Judges have awarded a total of €35,000 against Switzerland after ruling that it had breached human rights law in its prosecution of a non-governmental organisation.
The European Court of Human Rights declared on 9 January that the to right to freedom of expression of GRA Stiftung gegen Rassismus und Antisemitismus (the GRA Foundation against Racism and Anti-Semitism), had been infringed.
This was the result of the judgement by domestic courts that the NGO had defamed a politician – the head of the local youth branch of the Swiss People’s Party – by classifying his remarks at a speech during a campaign ahead of a 2009 referendum on banning minarets in Switzerland as “verbal racism.”
In the case of GRA Stiftung gegen Rassismus und Antisemitismus v. Switzerland (application no. 18597/13) the European Court of Human Rights held, unanimously, that there had been:
a violation of Article 10 (freedom of expression) of the European Convention on Human Rights.
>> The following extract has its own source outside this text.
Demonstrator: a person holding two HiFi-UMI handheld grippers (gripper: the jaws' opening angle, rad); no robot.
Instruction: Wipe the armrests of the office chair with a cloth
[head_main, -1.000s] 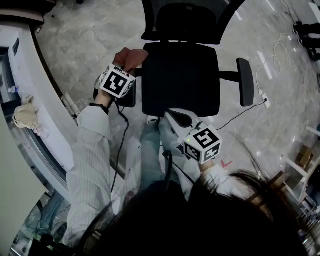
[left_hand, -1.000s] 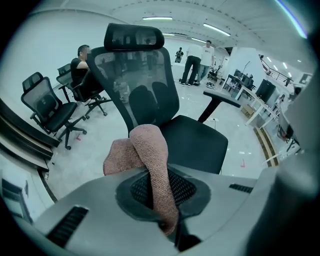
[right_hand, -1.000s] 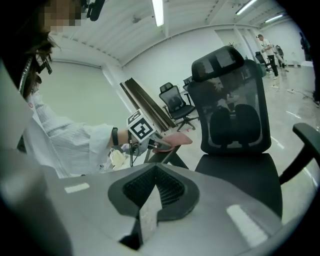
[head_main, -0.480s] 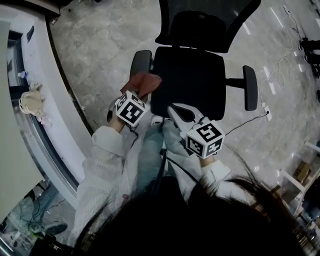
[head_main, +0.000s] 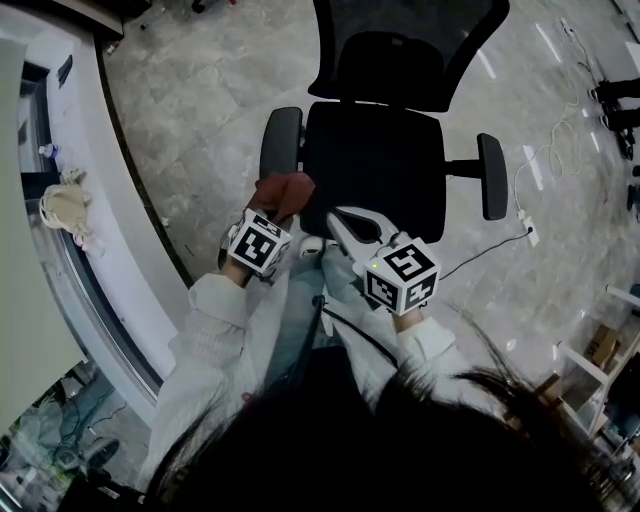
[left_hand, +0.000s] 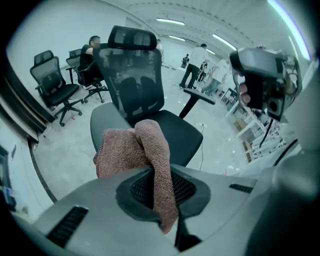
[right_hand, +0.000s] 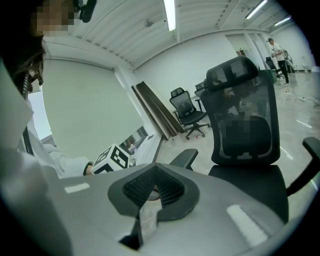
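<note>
1. While its jaws clamp the reddish cloth (head_main: 287, 187), the left gripper (head_main: 277, 207) hangs just beside the front end of the office chair's (head_main: 375, 165) left armrest (head_main: 281, 138).
2. The right gripper (head_main: 343, 220), jaws together and empty, points over the chair's seat front edge.

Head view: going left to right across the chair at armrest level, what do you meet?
beige bundle → first armrest → seat → second armrest → white plug
</note>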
As just satisfaction (Article 41), the court held that Switzerland was to pay the applicant organisation 5,000 euros (EUR) in respect of non-pecuniary damage and EUR 30,000 in respect of costs and expenses.
The European court found in particular that the context of the debate at the time of the referendum – including other criticisms of the referendum itself by human rights bodies – meant that the organisation’s use of the words “verbal racism” had not been without factual foundation.
The penalty imposed on the organisation might also have had a chilling effect on its freedom of expression.
Overall, in reviewing the circumstances submitted for their assessment, the domestic courts had not given due consideration to the principles and criteria laid down by the court’s caselaw for balancing the right to respect for private life and the right to freedom of expression, thereby overstepping their room for manoeuvre (“margin of appreciation”).